The holey fiber comprising a photonic crystal fiber as described above, are known silica fibers of the inorganic glass system, as its production method, to prepare a cylindrical body made of a S i 0 ₂ mainly, the cylindrical body Penetrates in the long axis direction around the shaft core 969

There is a method (1) in which a preform having a solid structure is produced by providing a large number of three small holes, and the preform is stretched (drawn) in the longitudinal direction to form pores, thereby forming an optical fiber.

The bundling a large number of S i 0 ₂ made Kiyabirari the closest packing state, to prepare a preform by fusing integrated outer surfaces of adjacent Kiyabirari, production of the photonic crystal fiber to delineate the Purifu ohms A method (2) has also been proposed (Japanese Unexamined Patent Publication No. 2002-97034).

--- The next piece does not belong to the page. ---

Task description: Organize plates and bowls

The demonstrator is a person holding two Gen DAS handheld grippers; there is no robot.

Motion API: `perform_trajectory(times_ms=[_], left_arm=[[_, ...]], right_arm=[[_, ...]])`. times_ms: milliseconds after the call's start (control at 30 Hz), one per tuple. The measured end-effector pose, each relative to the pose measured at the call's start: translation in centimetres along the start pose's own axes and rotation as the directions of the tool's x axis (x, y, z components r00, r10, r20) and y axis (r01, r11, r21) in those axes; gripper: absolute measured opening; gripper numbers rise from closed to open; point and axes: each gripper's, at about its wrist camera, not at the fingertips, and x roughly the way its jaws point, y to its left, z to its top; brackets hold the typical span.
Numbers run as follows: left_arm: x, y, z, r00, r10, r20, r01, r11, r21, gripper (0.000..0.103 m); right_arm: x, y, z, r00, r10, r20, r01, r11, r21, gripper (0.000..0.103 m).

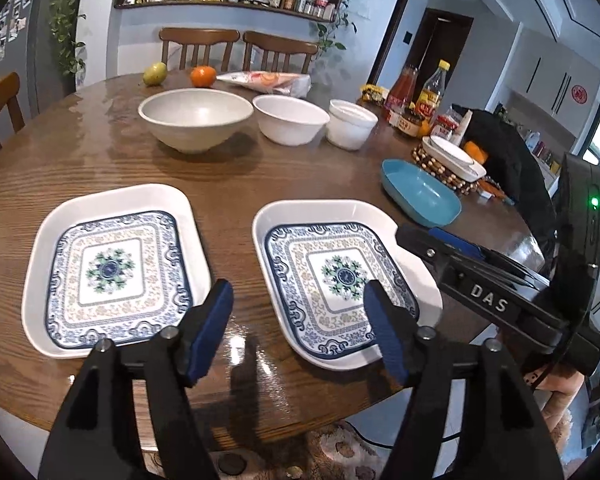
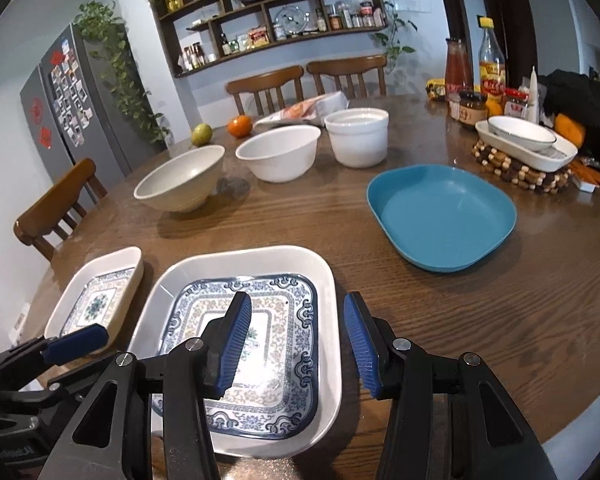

 Although plastic optical fibers have characteristics that inorganic glass-based optical fibers do not have, practical grade optical fibers cannot be obtained with conventional graded-index plastic optical fibers because of their narrow transmission band. Japanese Unexamined Patent Publication No. Hei 9-133 737 describes that the difference in the refractive index between the core material and the clad material is reduced, and the bending loss reduced by that amount is bundled with a small core diameter while maintaining the incident light amount. Efforts have been made to improve the transmission bandwidth, but it has not been possible to achieve high-speed transmission of 1 GHz or more at 100 m. In addition, a graded-index plastic optical fiber has a large transmission loss in near-infrared light, and a practical optical fiber for communication has not been obtained. Furthermore, plastic optical fibers can only be used in a specific wavelength region due to wavelength absorption caused by vibration and bending motion of the C-H bond, that is, visible light (500-700 nm) It cannot be used in the near-infrared light (700 to 160 nm) region, and its use is limited.

 In the method (1) for producing holey fibers including the photonic crystal fiber, since a large number of pores are provided close to the cylindrical body, the partition between adjacent small holes is extremely thin, and during processing, the partitioning portion is extremely thin. It is extremely difficult to create a preform because the partition may break. Furthermore, in the manufacturing method of the above (2), it is difficult to handle fine cavities and maintain cleanliness, and a process of fusing and integrating while maintaining the shape of a large number of cavities bundled in a close-packed state. Extremely difficult. Furthermore, since the fiber has many hollow portions, dust and water easily enter the gap, and the fiber strength is weak because the filling degree per fiber cross-sectional area is low.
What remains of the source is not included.